WHAT YOU NEED TO DO> Repeat nothing but the lines below running from the one containing "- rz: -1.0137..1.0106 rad" to the one containing "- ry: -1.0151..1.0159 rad". Keep both end lines.

DATA BLOCK>
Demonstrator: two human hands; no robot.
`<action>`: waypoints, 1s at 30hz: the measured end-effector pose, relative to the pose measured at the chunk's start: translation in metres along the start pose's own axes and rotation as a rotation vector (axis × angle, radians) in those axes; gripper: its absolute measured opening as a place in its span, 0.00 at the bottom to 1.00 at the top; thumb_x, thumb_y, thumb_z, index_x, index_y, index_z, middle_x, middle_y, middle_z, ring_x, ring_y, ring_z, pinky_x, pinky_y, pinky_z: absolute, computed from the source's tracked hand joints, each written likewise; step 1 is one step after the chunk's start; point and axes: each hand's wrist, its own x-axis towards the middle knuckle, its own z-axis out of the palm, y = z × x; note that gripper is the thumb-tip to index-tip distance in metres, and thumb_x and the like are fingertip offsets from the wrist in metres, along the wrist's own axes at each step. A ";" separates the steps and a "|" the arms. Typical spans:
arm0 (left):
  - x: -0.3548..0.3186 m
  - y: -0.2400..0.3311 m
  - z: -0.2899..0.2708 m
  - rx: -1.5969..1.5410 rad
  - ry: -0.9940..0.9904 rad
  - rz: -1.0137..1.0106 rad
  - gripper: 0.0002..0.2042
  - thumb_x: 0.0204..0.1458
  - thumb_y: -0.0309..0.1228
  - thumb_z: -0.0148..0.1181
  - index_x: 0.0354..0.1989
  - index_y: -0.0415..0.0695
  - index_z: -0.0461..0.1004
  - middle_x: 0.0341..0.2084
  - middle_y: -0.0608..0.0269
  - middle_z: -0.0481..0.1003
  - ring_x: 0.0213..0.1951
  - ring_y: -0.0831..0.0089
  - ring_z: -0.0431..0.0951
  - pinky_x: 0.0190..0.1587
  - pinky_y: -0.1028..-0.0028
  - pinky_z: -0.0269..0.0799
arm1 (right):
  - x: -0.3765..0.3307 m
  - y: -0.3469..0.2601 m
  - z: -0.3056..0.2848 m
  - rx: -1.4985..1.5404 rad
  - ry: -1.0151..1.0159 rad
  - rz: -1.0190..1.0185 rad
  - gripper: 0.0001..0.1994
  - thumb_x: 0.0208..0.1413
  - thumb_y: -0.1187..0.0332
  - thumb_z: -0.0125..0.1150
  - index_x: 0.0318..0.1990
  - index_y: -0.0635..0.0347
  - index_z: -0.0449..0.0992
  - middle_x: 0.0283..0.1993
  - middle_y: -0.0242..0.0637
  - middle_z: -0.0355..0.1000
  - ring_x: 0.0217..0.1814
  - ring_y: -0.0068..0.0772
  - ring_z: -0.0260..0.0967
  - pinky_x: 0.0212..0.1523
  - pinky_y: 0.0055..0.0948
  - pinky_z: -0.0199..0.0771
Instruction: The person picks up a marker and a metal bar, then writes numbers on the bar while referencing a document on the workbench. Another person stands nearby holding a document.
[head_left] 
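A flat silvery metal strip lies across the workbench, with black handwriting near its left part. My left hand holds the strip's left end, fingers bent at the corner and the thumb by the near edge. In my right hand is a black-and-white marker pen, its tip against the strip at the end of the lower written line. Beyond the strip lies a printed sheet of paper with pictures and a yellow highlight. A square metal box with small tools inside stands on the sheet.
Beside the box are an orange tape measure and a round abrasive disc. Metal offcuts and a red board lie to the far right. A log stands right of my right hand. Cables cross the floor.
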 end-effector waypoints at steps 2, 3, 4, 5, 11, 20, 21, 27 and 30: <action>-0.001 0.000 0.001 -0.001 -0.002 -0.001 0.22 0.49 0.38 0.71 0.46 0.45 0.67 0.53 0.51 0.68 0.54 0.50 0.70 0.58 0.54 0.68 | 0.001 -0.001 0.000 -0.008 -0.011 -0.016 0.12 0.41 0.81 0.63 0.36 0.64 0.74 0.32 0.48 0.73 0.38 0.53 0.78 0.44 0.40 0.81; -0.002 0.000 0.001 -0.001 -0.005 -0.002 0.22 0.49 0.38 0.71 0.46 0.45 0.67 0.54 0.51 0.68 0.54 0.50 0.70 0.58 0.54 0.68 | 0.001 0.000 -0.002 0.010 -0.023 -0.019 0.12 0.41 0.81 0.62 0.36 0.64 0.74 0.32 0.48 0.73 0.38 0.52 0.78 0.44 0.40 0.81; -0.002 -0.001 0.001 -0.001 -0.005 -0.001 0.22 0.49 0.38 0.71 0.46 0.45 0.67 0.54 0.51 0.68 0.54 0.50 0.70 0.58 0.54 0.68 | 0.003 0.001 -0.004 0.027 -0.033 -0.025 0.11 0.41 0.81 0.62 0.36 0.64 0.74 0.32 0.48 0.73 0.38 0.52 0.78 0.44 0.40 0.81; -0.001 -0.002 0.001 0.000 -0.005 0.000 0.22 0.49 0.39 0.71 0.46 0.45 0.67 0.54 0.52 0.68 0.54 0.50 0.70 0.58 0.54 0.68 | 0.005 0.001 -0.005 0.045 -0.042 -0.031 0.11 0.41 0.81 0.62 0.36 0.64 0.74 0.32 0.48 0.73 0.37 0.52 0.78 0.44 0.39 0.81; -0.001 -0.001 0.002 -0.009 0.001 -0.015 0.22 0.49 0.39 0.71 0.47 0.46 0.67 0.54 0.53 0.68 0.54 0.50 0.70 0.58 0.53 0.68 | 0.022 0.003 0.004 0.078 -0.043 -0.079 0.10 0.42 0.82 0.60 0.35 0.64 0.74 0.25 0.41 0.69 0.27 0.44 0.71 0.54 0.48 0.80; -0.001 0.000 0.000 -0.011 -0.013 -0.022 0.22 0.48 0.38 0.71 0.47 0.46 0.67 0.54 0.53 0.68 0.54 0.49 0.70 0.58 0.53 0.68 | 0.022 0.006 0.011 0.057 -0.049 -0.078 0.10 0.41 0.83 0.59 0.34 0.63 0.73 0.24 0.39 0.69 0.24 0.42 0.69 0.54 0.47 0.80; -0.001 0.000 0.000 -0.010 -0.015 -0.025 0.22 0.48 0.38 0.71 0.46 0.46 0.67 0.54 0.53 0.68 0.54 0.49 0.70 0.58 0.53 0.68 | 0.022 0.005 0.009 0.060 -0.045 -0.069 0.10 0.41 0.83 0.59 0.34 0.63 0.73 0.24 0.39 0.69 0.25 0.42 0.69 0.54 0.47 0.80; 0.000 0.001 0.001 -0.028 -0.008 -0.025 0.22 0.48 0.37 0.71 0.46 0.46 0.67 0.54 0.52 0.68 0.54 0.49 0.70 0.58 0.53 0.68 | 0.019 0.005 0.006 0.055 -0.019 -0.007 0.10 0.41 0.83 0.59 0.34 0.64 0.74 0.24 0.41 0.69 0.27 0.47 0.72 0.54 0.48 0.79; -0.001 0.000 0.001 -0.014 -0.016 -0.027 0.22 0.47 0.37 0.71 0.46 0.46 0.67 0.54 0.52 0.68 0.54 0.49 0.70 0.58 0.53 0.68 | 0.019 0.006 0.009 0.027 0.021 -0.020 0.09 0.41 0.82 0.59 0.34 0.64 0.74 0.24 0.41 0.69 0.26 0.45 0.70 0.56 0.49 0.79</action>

RESPONSE BELOW>
  - rz: -1.0137..1.0106 rad
  - gripper: 0.0002..0.2042
  - thumb_x: 0.0204..0.1458
  - thumb_y: -0.0309..0.1228
  - thumb_z: -0.0148..0.1181
  - index_x: 0.0354..0.1989
  - index_y: -0.0415..0.0695
  - index_z: -0.0461..0.1004
  - middle_x: 0.0341..0.2084
  - middle_y: -0.0608..0.0269
  - middle_z: -0.0481..0.1003
  - ring_x: 0.0213..0.1951
  - ring_y: -0.0831..0.0089
  - ring_z: -0.0431..0.0951
  - pinky_x: 0.0190..0.1587
  - pinky_y: -0.1028..-0.0028
  - pinky_z: -0.0269..0.0799
arm1 (right):
  - x: -0.3765..0.3307 m
  - y: -0.3469..0.2601 m
  - z: -0.3056..0.2848 m
  - rx: -1.4985..1.5404 rad
  - ry: -1.0151..1.0159 rad

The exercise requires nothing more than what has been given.